Western blot analysis of HEK293 cell lysates using rabbit pAb to mCherry, RPCA-mCherry, dilution 1:3,000, in green, and mouse mAb to GAPDH, MCA-1D4 dilution 1:2,000, in red: [1] protein standard, [2] HEK293 control cells, [3] HEK293 cells transfected with pCI-Neo-mod vector expressing two tdTomato protein domains, [4] HEK293 cells transfected with pCI-mod vector expressing one mCherry-HA protein domain, and [5] HEK293 cells transfected with pCI-Neo-mod vector expressing one GFP domain. The RPCA-mCherry antibody recognizes tdTomato and mCherry proteins revealing major bands at about 60kDa and 30kDa, in green, respectfully, but does not recognize GFP. The red band at 37kDa corresponds to GAPDH protein here used as a loading control.

Focal length diagrampdf

1. Baird GS, Zacharias DA, Tsien RY. Biochemistry, mutagenesis, and oligomerization of DsRed, a red fluorescent protein from coral. PNAS 97:11984-9 (2000). 2. Gross LA, et al. The structure of the chromophore within DsRed, a red fluorescent protein from coral. PNAS 97:11990-5 (2000). 3. Heikal AA, et al.
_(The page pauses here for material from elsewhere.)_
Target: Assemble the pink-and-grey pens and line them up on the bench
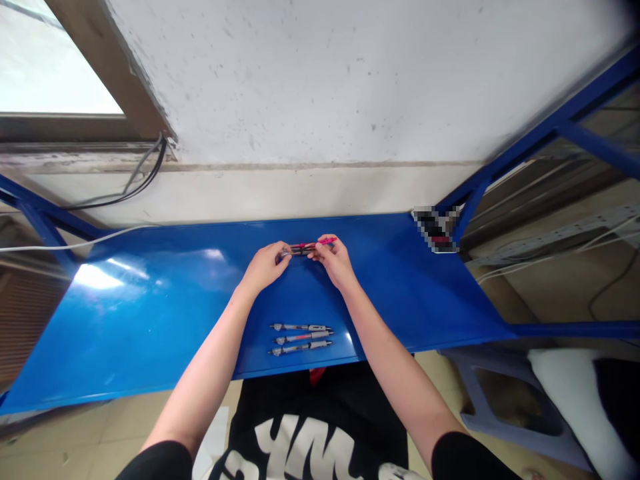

Molecular spectroscopy and dynamics of intrinsically fluorescent proteins: coral red (dsRed) and yellow (Citrine). PNAS 97:11996-2001 (2000). 4. Shaner NC, et al. Improved monomeric red, orange and yellow fluorescent proteins derived from Discosoma sp. red fluorescent protein. Nat. Biotech. 22:1567-72 (2004).

To graphically determine the focal length, you typically need a converging lens, a light source (like a distant object or a collimated light beam), a screen to capture the image, a ruler or measuring tape, and a piece of graph paper or a whiteboard for drawing the ray diagrams.
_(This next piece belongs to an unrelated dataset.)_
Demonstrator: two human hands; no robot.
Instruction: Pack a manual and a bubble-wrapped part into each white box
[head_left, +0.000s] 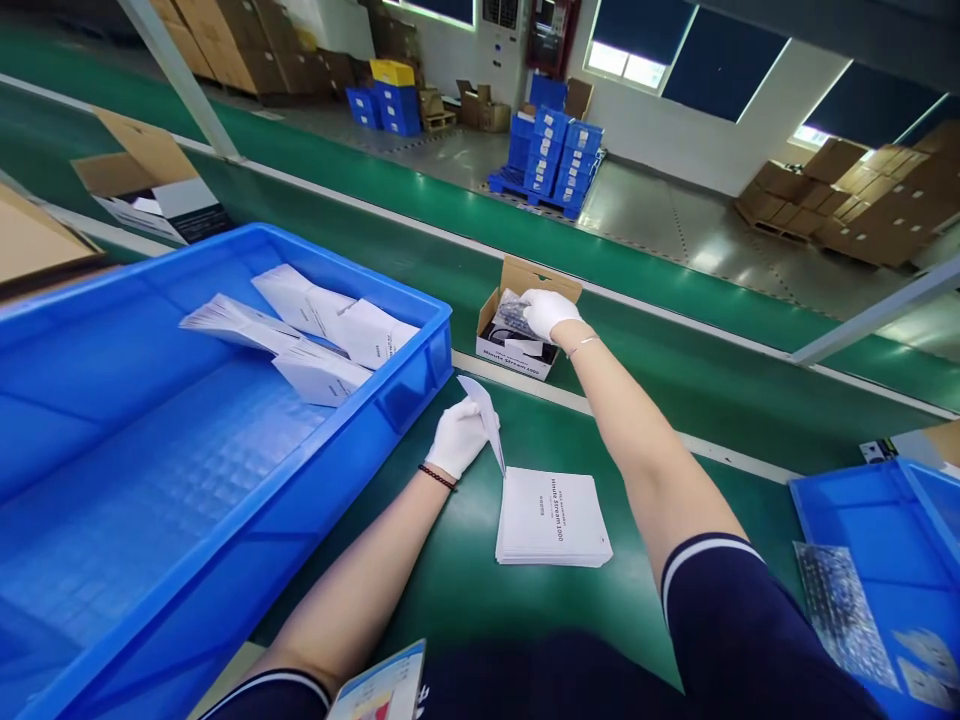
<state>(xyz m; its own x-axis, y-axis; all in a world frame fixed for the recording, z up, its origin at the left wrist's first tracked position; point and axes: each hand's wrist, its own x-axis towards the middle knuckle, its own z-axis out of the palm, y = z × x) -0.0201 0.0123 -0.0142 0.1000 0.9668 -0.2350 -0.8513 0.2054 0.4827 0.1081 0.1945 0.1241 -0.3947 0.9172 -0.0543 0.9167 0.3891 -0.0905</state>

The principle involves using the lens formula and ray diagrams. By tracing the paths of light rays that pass through the lens, one can determine where the rays converge to form an image. The distance between the lens and the point where the rays converge is the focal length.

Set up the lens on a holder and place the light source at a known distance from the lens. Position the screen on the other side of the lens to capture the image. Adjust the screen until a sharp image is formed. Measure the distance between the lens and the screen; this distance is the image distance. Use these measurements to draw a ray diagram and determine the focal length.
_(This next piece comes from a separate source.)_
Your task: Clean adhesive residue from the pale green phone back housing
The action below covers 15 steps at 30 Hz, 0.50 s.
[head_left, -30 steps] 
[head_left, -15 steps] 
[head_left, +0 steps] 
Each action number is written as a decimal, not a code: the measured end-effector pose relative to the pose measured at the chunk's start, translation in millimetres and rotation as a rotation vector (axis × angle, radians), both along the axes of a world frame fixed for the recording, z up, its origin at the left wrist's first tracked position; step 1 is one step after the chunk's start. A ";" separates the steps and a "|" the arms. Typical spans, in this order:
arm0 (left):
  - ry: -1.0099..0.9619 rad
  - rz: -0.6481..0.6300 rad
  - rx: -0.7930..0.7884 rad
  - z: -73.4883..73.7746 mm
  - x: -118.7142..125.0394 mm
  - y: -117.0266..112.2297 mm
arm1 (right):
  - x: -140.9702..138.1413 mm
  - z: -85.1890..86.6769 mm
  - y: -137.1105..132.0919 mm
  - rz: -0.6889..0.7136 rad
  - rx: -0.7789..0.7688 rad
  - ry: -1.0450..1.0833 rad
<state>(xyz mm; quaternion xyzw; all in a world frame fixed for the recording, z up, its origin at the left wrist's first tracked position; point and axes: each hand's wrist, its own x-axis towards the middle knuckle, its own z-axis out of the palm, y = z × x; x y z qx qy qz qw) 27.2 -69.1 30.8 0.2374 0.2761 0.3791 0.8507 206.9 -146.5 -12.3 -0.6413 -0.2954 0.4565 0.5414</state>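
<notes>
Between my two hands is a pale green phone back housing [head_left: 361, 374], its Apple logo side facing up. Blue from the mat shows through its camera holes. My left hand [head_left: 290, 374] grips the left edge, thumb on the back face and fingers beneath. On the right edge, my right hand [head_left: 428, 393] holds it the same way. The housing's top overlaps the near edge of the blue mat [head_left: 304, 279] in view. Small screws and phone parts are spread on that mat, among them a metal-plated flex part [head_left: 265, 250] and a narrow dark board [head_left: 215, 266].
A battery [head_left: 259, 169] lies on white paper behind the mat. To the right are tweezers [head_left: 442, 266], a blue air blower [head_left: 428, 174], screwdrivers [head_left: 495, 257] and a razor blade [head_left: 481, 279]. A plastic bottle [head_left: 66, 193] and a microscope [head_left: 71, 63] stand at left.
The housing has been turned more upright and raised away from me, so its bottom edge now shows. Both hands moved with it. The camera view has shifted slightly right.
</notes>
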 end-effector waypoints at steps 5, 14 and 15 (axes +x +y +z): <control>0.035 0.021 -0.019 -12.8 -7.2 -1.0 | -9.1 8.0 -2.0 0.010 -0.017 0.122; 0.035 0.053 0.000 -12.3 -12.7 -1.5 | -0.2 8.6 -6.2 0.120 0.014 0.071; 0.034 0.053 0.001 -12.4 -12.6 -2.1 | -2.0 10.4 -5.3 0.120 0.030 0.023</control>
What isfocal lengthof lens

Immunofluorescent analysis of HEK293 cells transfected with mCherry-HA, construct, in red, and stained with rabbit pAb to mCherry, RPCA-mCherry, dilution 1:1,000, in green. The blue is Hoechst staining of nuclear DNA. RPCA-mCherry antibody reveals mCherry protein expressed only in transfected cells which appear golden in color. Untransfected cells do not react with the antibody, as a result only their nuclei are visible.

Start by drawing the principal axis and the lens at the center. Draw at least two rays from the top of the object: one parallel to the principal axis that refracts through the focal point on the other side, and one passing through the center of the lens that continues in a straight line. The point where these rays converge on the other side of the lens is the image point. Measure the distance from the lens to this point to find the focal length.

Focal lengthof lens formula

This antibody was made against a recombinant construct expressed in and purified from E. coli. The sequence is identical to that found in a series of widely used expression vectors and is identical to Uniprot entry D1MPT3.